Series:
Basic Intuitions of Machine Learning & Deep Learning for beginners

Chapter 6: Deep Learning Carbon Footprint
Imperative for Energy Efficiency Revolution

Originally published 16 February, 2021
By Michio Suginoo
This article is a reproduction of my earlier posting at LinkedIn, “Energy Efficiency Revolution would be the key for the next Deep Learning generation” (Suginoo, 2021). I simply changed the tile in order to fit it into the context of this series, “Intuitions of Machine Learning and Deep Learning for beginners.”

As ML engineers pursued accuracy and scalability with advanced Deep Learning models, they increased the complexity of the model architecture of Deep Learning: expanding the depth of layer structure, the size of neurons, and the number of hyperparameters in the neural network architecture.

Now, the historical chart below reveals the evolution of the Compute Usage of advanced Deep Learning models in recent years. It demonstrates an exponential growth in the compute usage by Deep Learning models in the recent decade.
Inevitably, this translates into an explosion of Carbon Footprint in Deep Learning development in recent years.

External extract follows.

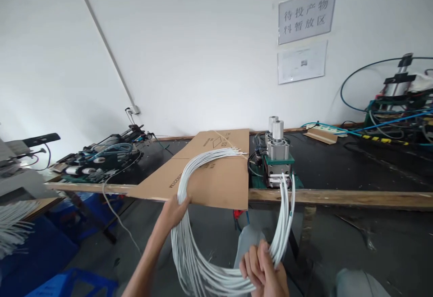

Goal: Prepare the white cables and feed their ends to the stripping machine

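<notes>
Left hand: the left hand (174,211) is closed around the bundle of thin white cables (199,265), fingers wrapped over it just in front of the bench's near edge.
Right hand: the right hand (264,270) is curled into a fist around the same bundle, low and nearer the person, fingers pressed together over the strands.
Cables: the bundle hangs in a wide loop between the two hands. One end fans out over the flat brown cardboard sheet (216,175); the other rises to the small green-based machine with two silver cylinders (278,152).
Cardboard: it lies on the dark, wooden-edged bench (355,195), overhanging the near edge.
Machine: it stands at the near edge, just right of the cardboard.
Bench ends: a tangle of dark equipment with pale tubing (101,159) sits at the left end, and gear with blue hoses (399,107) at the far right corner.
Wall: a grey sign with characters (307,15) hangs above a paper notice (302,62).
</notes>
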### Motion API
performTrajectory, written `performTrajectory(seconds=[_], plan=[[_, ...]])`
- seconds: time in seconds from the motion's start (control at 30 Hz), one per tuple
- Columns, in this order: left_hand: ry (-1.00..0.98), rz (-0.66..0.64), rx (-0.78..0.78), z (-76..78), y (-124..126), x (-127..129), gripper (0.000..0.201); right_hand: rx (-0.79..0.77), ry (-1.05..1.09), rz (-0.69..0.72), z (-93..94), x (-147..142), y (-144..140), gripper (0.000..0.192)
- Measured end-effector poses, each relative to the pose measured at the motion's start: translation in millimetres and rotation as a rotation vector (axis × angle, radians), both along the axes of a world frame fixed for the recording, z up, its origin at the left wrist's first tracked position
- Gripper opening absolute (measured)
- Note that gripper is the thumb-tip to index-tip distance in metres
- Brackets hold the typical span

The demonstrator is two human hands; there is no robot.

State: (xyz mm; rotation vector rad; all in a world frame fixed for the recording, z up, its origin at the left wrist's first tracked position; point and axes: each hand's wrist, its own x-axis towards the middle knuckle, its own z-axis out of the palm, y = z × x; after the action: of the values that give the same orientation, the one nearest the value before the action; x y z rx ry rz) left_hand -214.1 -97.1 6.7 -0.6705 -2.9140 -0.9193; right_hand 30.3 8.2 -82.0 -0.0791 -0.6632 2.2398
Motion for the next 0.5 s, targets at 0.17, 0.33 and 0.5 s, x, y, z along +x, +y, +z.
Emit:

An irony is: although Deep Learning is inspired by biological brains, it is far less energy efficient than our brain. By surfing the web, we can get an idea about our brain’s energy consumption: somewhere in the range of 20-50 W. In contrast, one research estimates: Self-driving car, which uses deep learning algorithm as a part of its system, consumes 2,500 W for its computing power. (Stewart, 2018)
There was another article at MIT Technology Review reporting a shocking finding by an academic paper: in AI development, “the process can emit more than 626,000 pounds of carbon dioxide equivalent—nearly five times the lifetime emissions of the average American car (and that includes manufacture of the car itself).” (Hao, 2019)

The next bar chart compares the carbon footprint of different activities: for example, 11K lbs for human life versus 626K for Deep Learning Transformer (213 parameters) model. (MIT Technology Review, ND)
As a precaution, the particular Deep Learning model that is referred to in the article does not represent the average energy consumption of all the variety of Deep Learning models used today. Nevertheless, the chart eloquently paints a picture the dark reality of Deep Learning: how bad its energy inefficiency could be.
Obviously, in the age of climate change there is a need for a change in the architecture of Deep Learning to enhance energy efficiency going forward.
 
Now, an important thing is to take a holistic approach when we pursue energy efficiency. We have to achieve the goal without sacrificing other essential operating factors: accuracy, throughput, latency, hardware flexibility, hardware cost, and scalability.
There are layers of trade-off between energy efficiency efforts and these other essential operating factors. Obviously, it is not simple.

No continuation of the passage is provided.